* **Your objective**
Could you copy out every line of the data where the word "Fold" occurs?

(Dataset content)

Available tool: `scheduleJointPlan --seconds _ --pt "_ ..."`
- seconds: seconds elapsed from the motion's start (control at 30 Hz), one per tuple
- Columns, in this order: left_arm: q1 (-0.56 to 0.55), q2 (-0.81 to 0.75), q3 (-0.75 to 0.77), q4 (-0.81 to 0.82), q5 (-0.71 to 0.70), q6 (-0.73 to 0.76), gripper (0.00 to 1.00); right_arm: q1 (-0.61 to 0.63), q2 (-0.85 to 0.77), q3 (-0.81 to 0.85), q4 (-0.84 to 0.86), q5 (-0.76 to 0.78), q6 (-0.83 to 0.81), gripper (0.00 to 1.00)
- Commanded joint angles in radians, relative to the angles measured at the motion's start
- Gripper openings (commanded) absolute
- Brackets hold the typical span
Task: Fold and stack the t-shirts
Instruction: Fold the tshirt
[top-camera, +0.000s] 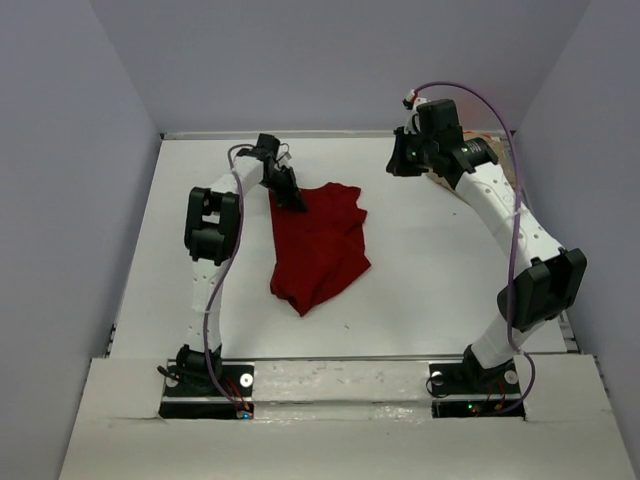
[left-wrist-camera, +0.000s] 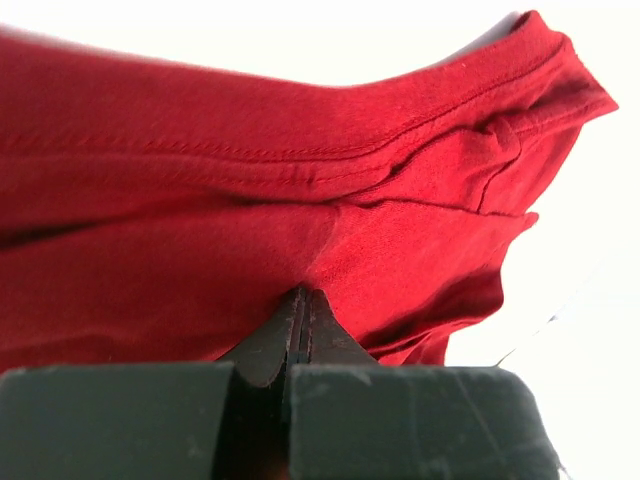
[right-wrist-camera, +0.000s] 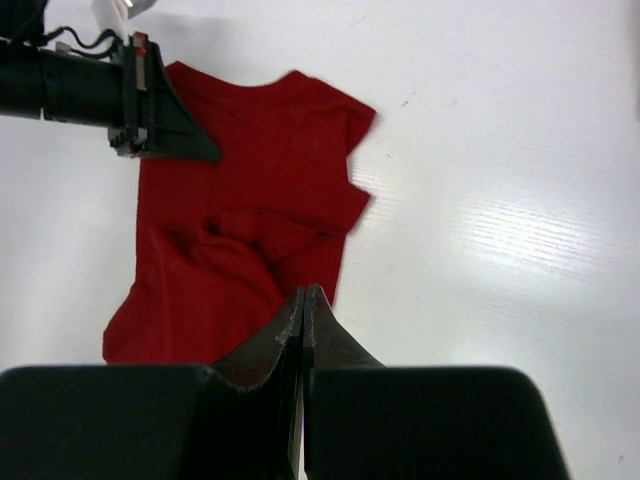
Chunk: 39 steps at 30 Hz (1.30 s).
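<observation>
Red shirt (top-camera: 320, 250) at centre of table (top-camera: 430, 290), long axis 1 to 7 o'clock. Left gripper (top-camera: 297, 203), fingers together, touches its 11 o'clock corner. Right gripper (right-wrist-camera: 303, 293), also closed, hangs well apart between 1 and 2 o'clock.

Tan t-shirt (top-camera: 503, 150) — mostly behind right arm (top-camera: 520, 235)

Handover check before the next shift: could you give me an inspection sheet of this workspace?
Surface: white table, a few tiny specks.
Job's things: dark red t-shirt lying rumpled left of centre; tan t-shirt at the far right corner, mostly hidden by the right arm.
Clutter: nothing seen.
Grippers: left gripper shut, tips at the red shirt's far edge; right gripper shut, empty, off the table.
Cables: purple cable loops over the right arm; second cable runs down the left arm.
Surroundings: plain pale walls.
</observation>
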Motion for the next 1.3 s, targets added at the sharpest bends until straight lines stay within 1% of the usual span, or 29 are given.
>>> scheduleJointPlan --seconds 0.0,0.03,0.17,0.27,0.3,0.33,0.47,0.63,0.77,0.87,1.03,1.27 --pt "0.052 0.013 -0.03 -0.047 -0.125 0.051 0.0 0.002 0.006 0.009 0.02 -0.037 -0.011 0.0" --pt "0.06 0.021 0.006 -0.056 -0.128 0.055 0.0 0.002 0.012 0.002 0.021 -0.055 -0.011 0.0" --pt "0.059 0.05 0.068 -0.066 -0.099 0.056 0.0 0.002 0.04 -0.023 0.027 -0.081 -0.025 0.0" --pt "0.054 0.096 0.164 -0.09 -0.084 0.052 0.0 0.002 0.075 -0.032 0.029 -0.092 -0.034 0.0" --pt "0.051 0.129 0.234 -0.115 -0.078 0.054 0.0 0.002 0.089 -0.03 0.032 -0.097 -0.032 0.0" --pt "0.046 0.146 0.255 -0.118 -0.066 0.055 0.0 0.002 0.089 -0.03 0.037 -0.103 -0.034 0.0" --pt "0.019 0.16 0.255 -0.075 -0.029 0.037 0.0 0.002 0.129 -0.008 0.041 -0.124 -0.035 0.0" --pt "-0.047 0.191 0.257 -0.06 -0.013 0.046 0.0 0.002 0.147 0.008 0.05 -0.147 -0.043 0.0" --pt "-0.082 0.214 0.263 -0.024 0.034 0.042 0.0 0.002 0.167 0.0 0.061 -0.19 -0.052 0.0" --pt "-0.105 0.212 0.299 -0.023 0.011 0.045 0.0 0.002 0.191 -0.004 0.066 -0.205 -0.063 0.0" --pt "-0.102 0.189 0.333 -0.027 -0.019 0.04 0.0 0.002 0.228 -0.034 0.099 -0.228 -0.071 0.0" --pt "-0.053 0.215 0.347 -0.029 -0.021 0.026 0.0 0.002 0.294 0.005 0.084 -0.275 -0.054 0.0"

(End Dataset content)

* **Result for this exercise**
Task: Fold and stack the t-shirts
Instruction: Fold the tshirt

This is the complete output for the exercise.